Set yourself a task someday say ok I’m not going to be negative about anything today but consciously be positive, you will feel better at the end of the day but you will also notice how negative other people are and negative energy is very draining.  These people are referred to as energy vampires, when you are in their company you feel drained as they suck all the positive energy out of you.  Give it a go someday you may be surprised!!

So my tumour being found 3 days before me going to Majorca was a positive, but then the realisation of my family holiday to America may be in jeopardy which was devastating as I knew how much my kids were looking forward to it.  As you can imagine our family holiday wasn’t a cheapie and only that I got a small lump sum from medical retirement was the reason why we could do it.  It just so happened my balance was due in 3 days time so I was in complete turmoil.  My husband picked me up from the hospital as I was discharged the following day.  I rang my travel agent who I had spoken to a lot over the previous few months planning the itinerary so he knew all my circumstances.  I think when I spoke to him and said the words out loud the realisation dawned on me and I cried down the phone to him.  He told me he would get an extension on my balance to be paid to enable me to see what the plan was.    In the car I said to my husband not to tell the kids yet until we knew what was happening but when we got home and told them I wasn’t going to Spain on Friday they asked why and when I told them it was because the doctors did not allow me to fly they both looked at me and asked “for how long? sure we are going to America.”  I was more gutted for them than I was about having another tumour, it was the one thing I had wanted to do with them and now it was in jeopardy!

The following day I got a phone call from the bed manager in the hospital to say I had to meet my neurosurgeon the following day as he was going to operate on Monday.  This was the best news I could have hoped for so the following day after meeting him I was in such a better place.  Him being his usual get down to business, here’s what is going on, here’s what I am going to do I told him about my American road trip he looked at his calendar counted up the weeks and said “ok you should be good to go, we will wait and do your Whole Brain Radiotherapy when you get back in July”. At which stage I could have leapt off my seat and hugged him, instead I said “that is brilliant news I can tell my kids we will be going to America after all”.

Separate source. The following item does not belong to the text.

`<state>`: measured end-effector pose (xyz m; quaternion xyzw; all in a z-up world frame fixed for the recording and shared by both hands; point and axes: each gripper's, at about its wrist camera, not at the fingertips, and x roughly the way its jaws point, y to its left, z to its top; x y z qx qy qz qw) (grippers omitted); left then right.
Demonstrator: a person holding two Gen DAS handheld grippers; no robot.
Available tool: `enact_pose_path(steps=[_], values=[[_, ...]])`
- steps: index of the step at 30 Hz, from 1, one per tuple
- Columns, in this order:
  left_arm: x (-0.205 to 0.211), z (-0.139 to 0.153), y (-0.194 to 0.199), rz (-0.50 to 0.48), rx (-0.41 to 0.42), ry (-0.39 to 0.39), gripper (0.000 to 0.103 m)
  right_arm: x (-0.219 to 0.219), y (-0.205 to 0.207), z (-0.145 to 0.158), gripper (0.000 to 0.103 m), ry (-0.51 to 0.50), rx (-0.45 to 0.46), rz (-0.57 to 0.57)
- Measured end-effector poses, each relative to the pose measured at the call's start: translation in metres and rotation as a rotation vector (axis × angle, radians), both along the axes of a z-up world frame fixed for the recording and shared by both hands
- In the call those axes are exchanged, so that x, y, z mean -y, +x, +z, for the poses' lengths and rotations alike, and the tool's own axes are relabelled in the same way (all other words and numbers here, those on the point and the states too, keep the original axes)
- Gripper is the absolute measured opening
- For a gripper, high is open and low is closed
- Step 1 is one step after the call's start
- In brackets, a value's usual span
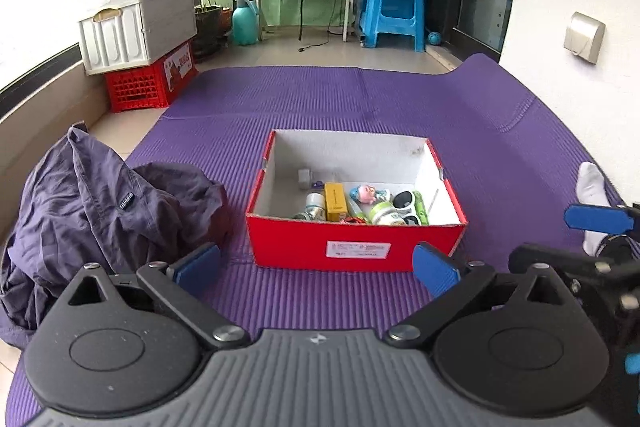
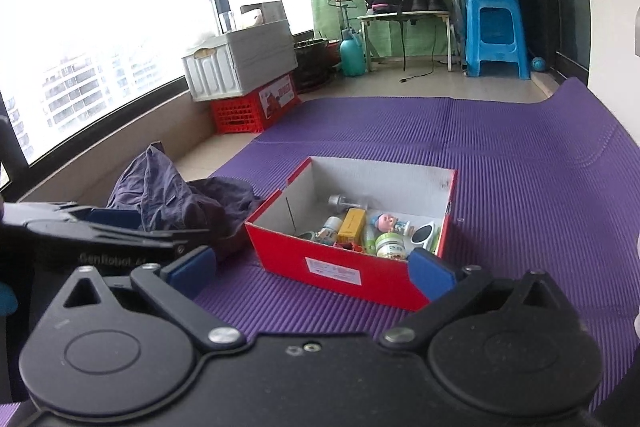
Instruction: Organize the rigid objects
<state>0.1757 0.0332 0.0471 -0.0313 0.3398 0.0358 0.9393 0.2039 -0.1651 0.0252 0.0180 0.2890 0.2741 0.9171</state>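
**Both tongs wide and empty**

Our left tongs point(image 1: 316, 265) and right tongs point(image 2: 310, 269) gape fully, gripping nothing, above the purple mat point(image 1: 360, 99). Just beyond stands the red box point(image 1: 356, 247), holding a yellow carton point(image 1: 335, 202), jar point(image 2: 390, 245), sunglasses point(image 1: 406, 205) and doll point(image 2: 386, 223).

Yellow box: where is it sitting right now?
The yellow box lies inside the red shoebox on the purple mat, near the front wall, between a small white bottle and the pink-faced figurine.
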Motion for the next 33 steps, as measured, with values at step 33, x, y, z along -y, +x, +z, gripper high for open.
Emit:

That afternoon my husband and I left the hospital with huge smiles on our faces you wouldn’t think we had just come out of an appointment being told I was getting open brain surgery in 3 days time.  I rang everyone to let them know including B and my sister who I had insisted go to Majorca that day without me much to their resistance.

Ok so I’ve been here before another Craniotomy I can deal with that especially knowing it was being done by my very trusted and amazing neurosurgeon….  but they better not make me take my gel polish off before theatre!